__Instructions for the task__: From the first line to the last, retype everything below exactly, minus the pictures.

__Data shown__:
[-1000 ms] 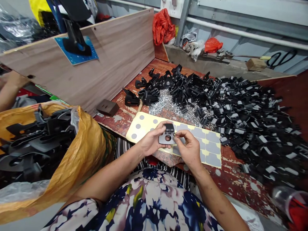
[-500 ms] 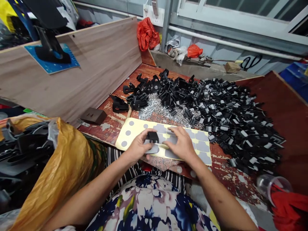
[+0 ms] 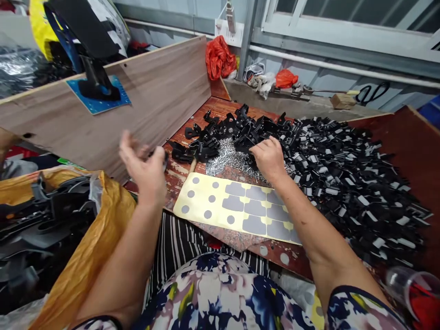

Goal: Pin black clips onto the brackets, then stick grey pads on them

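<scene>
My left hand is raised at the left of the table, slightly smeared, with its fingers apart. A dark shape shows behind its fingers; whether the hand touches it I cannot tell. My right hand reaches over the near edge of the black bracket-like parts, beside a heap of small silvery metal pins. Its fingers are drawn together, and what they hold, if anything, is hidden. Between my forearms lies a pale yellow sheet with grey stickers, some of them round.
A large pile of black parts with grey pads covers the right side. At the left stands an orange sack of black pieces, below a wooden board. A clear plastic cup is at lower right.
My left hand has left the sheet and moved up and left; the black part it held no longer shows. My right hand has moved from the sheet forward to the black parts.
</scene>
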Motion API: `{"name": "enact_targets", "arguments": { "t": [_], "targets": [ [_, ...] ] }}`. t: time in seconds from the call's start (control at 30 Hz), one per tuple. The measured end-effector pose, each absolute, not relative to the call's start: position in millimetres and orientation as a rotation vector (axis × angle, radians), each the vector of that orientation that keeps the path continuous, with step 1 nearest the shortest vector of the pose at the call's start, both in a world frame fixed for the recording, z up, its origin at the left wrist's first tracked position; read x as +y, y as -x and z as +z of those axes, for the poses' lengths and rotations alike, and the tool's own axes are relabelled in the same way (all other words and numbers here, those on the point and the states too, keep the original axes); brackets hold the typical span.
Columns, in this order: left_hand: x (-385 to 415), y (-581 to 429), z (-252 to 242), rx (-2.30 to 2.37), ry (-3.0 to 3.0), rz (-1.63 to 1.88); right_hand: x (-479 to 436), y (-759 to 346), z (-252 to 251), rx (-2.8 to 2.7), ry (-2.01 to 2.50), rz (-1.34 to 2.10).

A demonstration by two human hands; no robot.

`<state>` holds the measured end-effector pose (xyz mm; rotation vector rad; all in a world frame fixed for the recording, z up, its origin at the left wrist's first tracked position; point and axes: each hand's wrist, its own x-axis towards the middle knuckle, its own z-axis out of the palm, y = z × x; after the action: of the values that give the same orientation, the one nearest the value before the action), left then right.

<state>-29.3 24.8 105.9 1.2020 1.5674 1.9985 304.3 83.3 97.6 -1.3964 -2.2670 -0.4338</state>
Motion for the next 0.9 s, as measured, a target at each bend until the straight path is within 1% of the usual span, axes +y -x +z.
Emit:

__Response__:
[-1000 ms] 
[-500 ms] 
[+0 ms] 

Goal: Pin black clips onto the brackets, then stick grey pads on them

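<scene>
My left hand is raised at the left of the table, slightly smeared, with its fingers apart. A dark shape shows behind its fingers; whether the hand touches it I cannot tell. My right hand reaches over the near edge of the black bracket-like parts, beside a heap of small silvery metal pins. Its fingers are drawn together, and what they hold, if anything, is hidden. Between my forearms lies a pale yellow sheet with grey stickers, some of them round.
A large pile of black parts with grey pads covers the right side. At the left stands an orange sack of black pieces, below a wooden board. A clear plastic cup is at lower right.
My left hand has left the sheet and moved up and left; the black part it held no longer shows. My right hand has moved from the sheet forward to the black parts.
</scene>
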Motion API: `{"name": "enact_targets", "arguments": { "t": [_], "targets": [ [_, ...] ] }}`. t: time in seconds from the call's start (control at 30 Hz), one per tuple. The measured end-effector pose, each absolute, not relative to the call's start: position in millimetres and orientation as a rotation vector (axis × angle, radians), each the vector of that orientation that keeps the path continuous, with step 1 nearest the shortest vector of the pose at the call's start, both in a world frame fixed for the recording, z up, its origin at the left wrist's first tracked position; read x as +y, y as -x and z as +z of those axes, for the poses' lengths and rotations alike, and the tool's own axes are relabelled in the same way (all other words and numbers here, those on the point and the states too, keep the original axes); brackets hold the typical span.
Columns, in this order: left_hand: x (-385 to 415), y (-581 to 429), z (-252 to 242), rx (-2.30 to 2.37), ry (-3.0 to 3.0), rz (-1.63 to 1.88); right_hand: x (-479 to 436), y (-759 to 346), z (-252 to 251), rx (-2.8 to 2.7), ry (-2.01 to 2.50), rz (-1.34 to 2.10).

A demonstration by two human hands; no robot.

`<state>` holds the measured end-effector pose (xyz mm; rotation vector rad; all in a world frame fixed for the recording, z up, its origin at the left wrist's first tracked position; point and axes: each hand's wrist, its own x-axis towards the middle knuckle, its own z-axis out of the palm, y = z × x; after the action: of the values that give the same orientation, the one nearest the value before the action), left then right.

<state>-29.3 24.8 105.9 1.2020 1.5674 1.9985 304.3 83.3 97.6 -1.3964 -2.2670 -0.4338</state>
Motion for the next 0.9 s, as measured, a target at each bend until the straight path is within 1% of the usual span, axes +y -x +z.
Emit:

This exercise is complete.